You can try to block the flow of melt  water into a house by installing a rubber membrane on the roof under the  roof shingles. Or you can craft a real solution: keep the entire roof cold,  and save energy dollars in the process! In most homes this means: block all  air leaks leading to the attic from the house, increase the thickness of  insulation on the attic floor, and install a continuous soffit and ridge  vent system. Be sure the air and insulation barrier you create is   continuous.

Heat loss is often worst just above the  top plate, the continuous horizontal framing where exterior walls and  ceilings are joined. This is partly because there isn’t room in the corner  for adequate insulation. Also, builders are not particularly fussy about  air sealing to prevent the movement of warm air up to the underside of the  roof surface. Air can leak through wire and plumbing penetrations here, or  can come from wall cavities, passing between the small cracks between the  top plate and the drywall.

New houses should include plenty of  ceiling insulation, a continuous air barrier separating the living space  from the underside of the roof, and an effective roof ventilation system.     In both new and retrofitted buildings, insulation should be up to local  standards. In the northern United States, this is usually at least R-38. A  soffit-to-ridge ventilation system is the most effective ventilation scheme  for cooling roof sheathing. Power vents, turbines, roof vents, and gable louvers just aren’t as     good. Both the baffles on the ridge vent and the sun warming up the roof     help drive the air flow out of the ridge vent. Air coming in the soffit  washes the underside of the roof sheathing with a continuous flow of cold air.

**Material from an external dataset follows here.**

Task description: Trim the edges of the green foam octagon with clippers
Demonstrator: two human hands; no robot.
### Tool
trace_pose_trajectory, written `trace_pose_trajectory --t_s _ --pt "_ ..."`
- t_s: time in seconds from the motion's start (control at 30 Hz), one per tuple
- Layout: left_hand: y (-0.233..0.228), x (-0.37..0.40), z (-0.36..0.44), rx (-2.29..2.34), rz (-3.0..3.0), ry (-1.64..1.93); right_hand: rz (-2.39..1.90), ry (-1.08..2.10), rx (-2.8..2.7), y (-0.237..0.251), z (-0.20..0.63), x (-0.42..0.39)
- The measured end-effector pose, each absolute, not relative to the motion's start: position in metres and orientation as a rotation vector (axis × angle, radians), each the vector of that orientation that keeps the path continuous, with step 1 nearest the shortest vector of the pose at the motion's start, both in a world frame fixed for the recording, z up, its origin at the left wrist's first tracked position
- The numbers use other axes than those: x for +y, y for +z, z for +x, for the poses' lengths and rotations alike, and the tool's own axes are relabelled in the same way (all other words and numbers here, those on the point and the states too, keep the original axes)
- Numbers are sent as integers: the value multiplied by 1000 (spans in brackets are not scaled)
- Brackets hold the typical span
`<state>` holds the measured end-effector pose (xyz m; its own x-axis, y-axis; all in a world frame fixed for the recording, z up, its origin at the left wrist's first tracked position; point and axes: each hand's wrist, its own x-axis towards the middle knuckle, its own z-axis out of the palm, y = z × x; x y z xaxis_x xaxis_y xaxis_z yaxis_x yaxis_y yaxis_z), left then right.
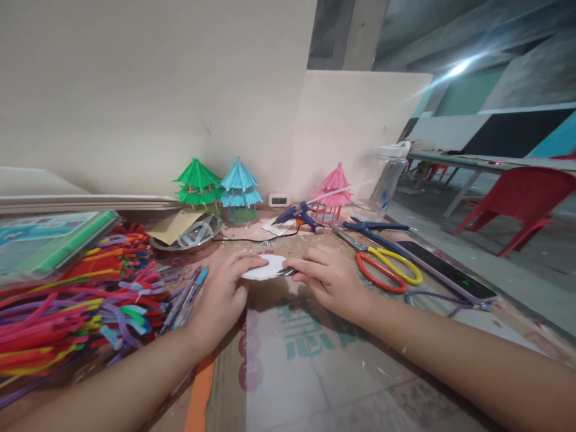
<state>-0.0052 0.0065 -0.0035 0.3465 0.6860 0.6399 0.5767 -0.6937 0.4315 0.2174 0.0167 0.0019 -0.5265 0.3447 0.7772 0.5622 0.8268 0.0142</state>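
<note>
My left hand [222, 291] holds a small white foam disc [266, 266] by its near edge, just above the cardboard sheet [306, 360] on the table. My right hand [330, 279] grips a small dark cutter [285, 271] whose tip touches the disc's right edge. Both hands sit close together at the middle of the table. Most of the cutter is hidden inside the fingers.
A pile of coloured straws [67, 306] and pens [186, 297] lies left. Three paper pagodas, green [198, 186], blue [240, 189] and pink [335, 192], stand by the wall with a glue gun [297, 216]. Scissors [382, 264], a phone [447, 273] and a jar [387, 180] lie right.
</note>
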Motion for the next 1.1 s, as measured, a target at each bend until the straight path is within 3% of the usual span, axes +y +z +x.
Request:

Insulation retards conductive heat loss, but a special effort must be made to seal warm indoor air inside. In new  construction, avoid making penetrations through the ceiling whenever  possible. When you can’t avoid making penetrations, or when air tightening     existing homes, use urethane spray foam (in a can), caulk, packed  cellulose, or weatherstripping to seal all ceiling leaks.

Other Options

Sometimes it is not  feasible to treat the cause of the house’s problems, and you must treat the  symptoms. Steeply pitched metal roofs (common in snow country) in a sense     thumb their noses at ice dams. They are slippery enough to shed snow before  it causes an ice problem. However, metal roofs are expensive and they are  no substitute for adequate levels of insulation.

Self-sticking rubberized sheets can go  under roof shingles wherever water could pond against an ice dam: above the  eaves, around chimneys, in valleys, around skylights, and around vent   stacks. If water leaks through the roof covering, the waterproof     underlayment provides a second line of defense.

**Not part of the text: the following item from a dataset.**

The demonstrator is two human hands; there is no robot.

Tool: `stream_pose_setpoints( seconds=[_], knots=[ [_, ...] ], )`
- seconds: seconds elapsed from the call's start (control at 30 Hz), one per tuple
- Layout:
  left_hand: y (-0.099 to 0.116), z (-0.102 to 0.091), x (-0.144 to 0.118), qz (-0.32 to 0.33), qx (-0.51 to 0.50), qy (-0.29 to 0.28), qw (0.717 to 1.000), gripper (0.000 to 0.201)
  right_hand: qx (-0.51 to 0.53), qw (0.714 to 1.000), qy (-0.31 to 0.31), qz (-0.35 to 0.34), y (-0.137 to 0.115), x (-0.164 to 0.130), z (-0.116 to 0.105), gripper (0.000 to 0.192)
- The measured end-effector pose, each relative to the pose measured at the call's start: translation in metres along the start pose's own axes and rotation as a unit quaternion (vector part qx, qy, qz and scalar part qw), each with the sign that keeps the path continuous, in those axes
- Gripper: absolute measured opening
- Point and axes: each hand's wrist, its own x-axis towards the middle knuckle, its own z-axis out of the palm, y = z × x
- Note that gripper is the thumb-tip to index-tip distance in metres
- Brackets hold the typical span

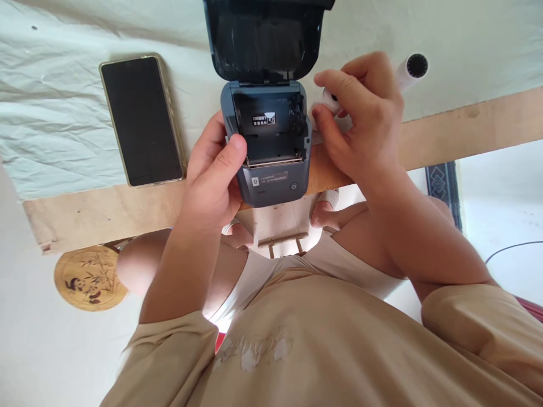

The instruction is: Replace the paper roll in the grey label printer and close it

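I'm gripping the small blue-grey label printer (269, 147) with my left hand (214, 175), thumb lying across its left edge, fingers wrapped around the side. The printer is sitting at the near edge of the bench (106, 212), partly overhanging it. Its lid (265, 39) is standing flipped open, dark inside. The paper bay is sitting empty; a small black sticker (264, 118) with white characters is showing inside, too small to read. On the front panel there's a line of faint print beside a small square icon, unreadable, and a round power button (293, 186) to the right.

My right hand (360, 118) is hovering just beside the printer's right side, fingers curled narrow around a white paper roll (330, 99), pinching it between thumb and forefinger. A second white roll (411, 69) with a dark core is lying on the pale cloth (63, 113) just behind that hand.

A black phone (142, 120) in a clear gold-edged case is lying face up, screen off, on the cloth to the left of the printer, well apart. A round wooden disc (90, 278) with a panda-and-bamboo picture is lying on the floor below the bench edge. My beige shirt is carrying a worn pale print, not readable.
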Motion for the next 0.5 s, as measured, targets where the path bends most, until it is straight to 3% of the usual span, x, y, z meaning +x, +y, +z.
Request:
stream_pose_setpoints(
  seconds=[0.13,0.27,0.4,0.5],
  knots=[
    [0.001,0.001,-0.001,-0.003,0.004,-0.004,1.0,0.04,-0.014,0.999,-0.025,0.031,-0.003,0.001,-0.001,0.031],
    [0.001,0.001,0.0,-0.008,0.006,-0.013,1.0,0.039,-0.01,1.0,-0.018,0.02,-0.002,0.0,0.002,0.029],
    [0.001,0.0,0.0,-0.004,0.003,-0.014,1.0,0.041,0.018,0.999,0.023,-0.027,-0.005,-0.001,-0.002,0.041],
    [0.002,0.0,-0.001,-0.013,-0.01,0.0,1.0,0.04,0.066,0.994,0.079,-0.035,-0.002,0.0,-0.018,0.044]
  ],
)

Sheet-metal ice belts can help, if a shiny 2-ft-wide metal strip along the edge of the roof is acceptable. Ice  or snow belts are used for some patch-and-fix jobs on existing houses. The flashing, installed at the eaves, imitates metal roofing by shedding snow  and ice before it causes a problem. It works-sometimes. The problem with ice belts is that a secondary ice dam often develops on the roof just above  the top edge of the metal strip.

Placing electric heat tape in a zigzag  arrangement on the shingles above the edge of the roof is a poor solution.  I have never seen electrically heated cable actually fix an ice dam  problem. The considerable amount of electricity it takes to prevent ice  formation is expensive, and the heating must be done in anticipation of ice dam conditions, not afterwards. Over time, heat tape embrittles shingles,  creating a fire risk. It’s expensive to install, too, and water can leak   through the cable fasteners. Often the cables create ice dams just above  them. Don’t waste time or money on this retrofit.

The worst of all solutions is shoveling  snow and chipping ice from the edge of a roof. People attack mounds of snow  and roof ice with hammers, shovels, ice picks, homemade snow rakes,  crowbars, and chain saws! The theory is obvious. No snow or ice, no leaking  water. Unfortunately, this method threatens life, limb, and roof.

Paul Fisette is director of Building Materials Technology and Management at the University of Massachusetts, Amherst.